◆ Exercise objective:
All of the data is to be written out again exactly, without the pictures.
Start of Recorded data
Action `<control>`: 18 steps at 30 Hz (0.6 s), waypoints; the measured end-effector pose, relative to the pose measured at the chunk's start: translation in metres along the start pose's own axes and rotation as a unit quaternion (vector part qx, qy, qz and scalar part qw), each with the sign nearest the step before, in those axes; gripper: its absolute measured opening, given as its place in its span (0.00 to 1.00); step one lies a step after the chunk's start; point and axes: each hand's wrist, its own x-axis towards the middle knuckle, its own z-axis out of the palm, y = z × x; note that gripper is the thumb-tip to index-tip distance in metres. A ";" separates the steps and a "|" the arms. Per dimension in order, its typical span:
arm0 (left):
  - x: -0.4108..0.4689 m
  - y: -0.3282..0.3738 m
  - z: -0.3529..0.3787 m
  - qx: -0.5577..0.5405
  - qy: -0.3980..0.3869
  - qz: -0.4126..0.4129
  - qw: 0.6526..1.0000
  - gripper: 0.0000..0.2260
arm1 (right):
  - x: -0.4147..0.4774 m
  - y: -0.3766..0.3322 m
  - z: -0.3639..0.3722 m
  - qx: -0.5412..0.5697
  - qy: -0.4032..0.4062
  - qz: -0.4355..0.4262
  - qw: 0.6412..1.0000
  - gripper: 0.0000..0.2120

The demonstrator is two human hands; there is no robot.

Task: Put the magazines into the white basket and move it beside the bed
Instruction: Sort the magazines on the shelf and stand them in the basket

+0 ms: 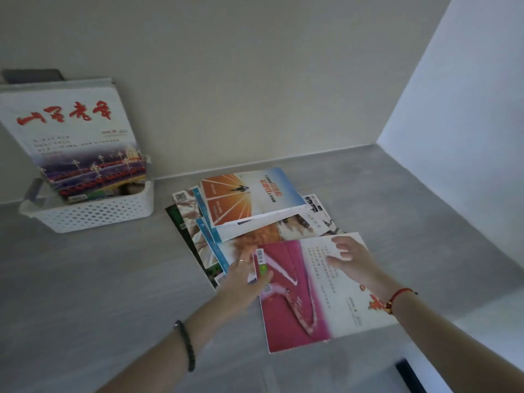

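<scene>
While left hand pinches pink magazine, right hand flat on it (fingers loose), we'd lift both edges level.

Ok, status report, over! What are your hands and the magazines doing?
Left hand pinches pink magazine, right hand rests on it. Some magazines in white basket, loose pile on table. Nothing between pile and basket.
</scene>
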 end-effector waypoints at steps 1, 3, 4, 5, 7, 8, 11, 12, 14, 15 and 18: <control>-0.002 0.002 0.022 0.043 -0.026 -0.004 0.999 0.28 | -0.004 0.020 -0.005 -0.010 -0.003 0.015 1.000 0.22; -0.008 0.008 0.060 0.144 -0.068 -0.011 0.987 0.34 | -0.015 0.051 -0.016 -0.017 0.004 0.033 0.999 0.25; -0.010 0.009 0.076 0.197 -0.085 -0.010 0.977 0.38 | -0.020 0.063 -0.021 -0.016 0.013 0.041 0.999 0.26; -0.012 0.011 0.089 0.242 -0.100 -0.008 0.965 0.42 | -0.024 0.073 -0.027 -0.017 0.024 0.051 0.998 0.26; -0.014 0.010 0.110 0.306 -0.127 -0.009 0.943 0.45 | -0.029 0.094 -0.039 -0.025 0.036 0.059 0.997 0.28; -0.014 0.011 0.117 0.332 -0.137 -0.011 0.933 0.45 | -0.031 0.104 -0.045 -0.025 0.031 0.061 0.997 0.28; -0.013 0.013 0.125 0.412 -0.156 -0.002 0.898 0.44 | -0.039 0.117 -0.055 0.028 0.015 0.054 0.998 0.26; -0.012 0.013 0.126 0.435 -0.162 -0.001 0.886 0.44 | -0.042 0.116 -0.056 0.057 0.017 0.056 0.997 0.25; -0.012 0.015 0.128 0.462 -0.165 0.000 0.871 0.43 | -0.044 0.112 -0.057 0.121 0.026 0.080 0.989 0.26; -0.012 0.015 0.129 0.469 -0.166 -0.002 0.867 0.42 | -0.042 0.111 -0.059 0.147 0.030 0.100 0.984 0.27; -0.013 0.014 0.130 0.483 -0.161 0.004 0.861 0.40 | -0.040 0.109 -0.061 0.172 -0.011 0.144 0.975 0.14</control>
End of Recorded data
◆ Solution to the exercise:
Action `<control>`: 18 steps at 30 Hz (0.6 s), waypoints; the measured end-effector pose, relative to the pose measured at the chunk's start: translation in metres along the start pose's own axes and rotation as a unit quaternion (vector part qx, qy, qz and scalar part qw), each with the sign nearest the step before, in those axes; gripper: its absolute measured opening, given as its place in its span (0.00 to 1.00); step one lies a step after the chunk's start; point and axes: each hand's wrist, its own x-axis towards the middle knuckle, its own z-axis out of the palm, y = z × x; note that gripper is the thumb-tip to index-tip distance in metres. A ";" separates the steps and a "|" the arms. Per dimension in order, its typical span:
arm0 (left):
  - x: -0.4108..0.4689 m
  - y: -0.3282..0.3738 m
  - z: -0.3529..0.3787 m
  - qx: -0.5577..0.5405
  - qy: -0.3980..0.3869
  - qz: -0.4126..0.4129
  - qw: 0.6526..1.0000
  - gripper: 0.0000..0.2260
arm1 (right):
  - x: -0.4147..0.4774 m
  - y: -0.3766..0.3322 m
  - z: -0.3639..0.3722 m
  - qx: -0.5412..0.5697
  - qy: -0.4032..0.4062
  - qz: -0.4355..0.4262
  - qw: 0.6412..1.0000
  - gripper: 0.0000..0.2120

The demonstrator is two human hands; there is no robot.

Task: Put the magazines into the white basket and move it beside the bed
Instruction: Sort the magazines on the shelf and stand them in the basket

+0 ms: 

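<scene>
While left hand pinches pink magazine, right hand flat on it (fingers loose), we'd lift both edges level.

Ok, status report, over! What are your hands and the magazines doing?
Left hand pinches pink magazine, right hand rests on it. Some magazines in white basket, loose pile on table. Nothing between pile and basket.
</scene>
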 end-effector waypoints at steps 1, 3, 4, 5, 7, 8, 11, 12, 14, 15 and 18: <control>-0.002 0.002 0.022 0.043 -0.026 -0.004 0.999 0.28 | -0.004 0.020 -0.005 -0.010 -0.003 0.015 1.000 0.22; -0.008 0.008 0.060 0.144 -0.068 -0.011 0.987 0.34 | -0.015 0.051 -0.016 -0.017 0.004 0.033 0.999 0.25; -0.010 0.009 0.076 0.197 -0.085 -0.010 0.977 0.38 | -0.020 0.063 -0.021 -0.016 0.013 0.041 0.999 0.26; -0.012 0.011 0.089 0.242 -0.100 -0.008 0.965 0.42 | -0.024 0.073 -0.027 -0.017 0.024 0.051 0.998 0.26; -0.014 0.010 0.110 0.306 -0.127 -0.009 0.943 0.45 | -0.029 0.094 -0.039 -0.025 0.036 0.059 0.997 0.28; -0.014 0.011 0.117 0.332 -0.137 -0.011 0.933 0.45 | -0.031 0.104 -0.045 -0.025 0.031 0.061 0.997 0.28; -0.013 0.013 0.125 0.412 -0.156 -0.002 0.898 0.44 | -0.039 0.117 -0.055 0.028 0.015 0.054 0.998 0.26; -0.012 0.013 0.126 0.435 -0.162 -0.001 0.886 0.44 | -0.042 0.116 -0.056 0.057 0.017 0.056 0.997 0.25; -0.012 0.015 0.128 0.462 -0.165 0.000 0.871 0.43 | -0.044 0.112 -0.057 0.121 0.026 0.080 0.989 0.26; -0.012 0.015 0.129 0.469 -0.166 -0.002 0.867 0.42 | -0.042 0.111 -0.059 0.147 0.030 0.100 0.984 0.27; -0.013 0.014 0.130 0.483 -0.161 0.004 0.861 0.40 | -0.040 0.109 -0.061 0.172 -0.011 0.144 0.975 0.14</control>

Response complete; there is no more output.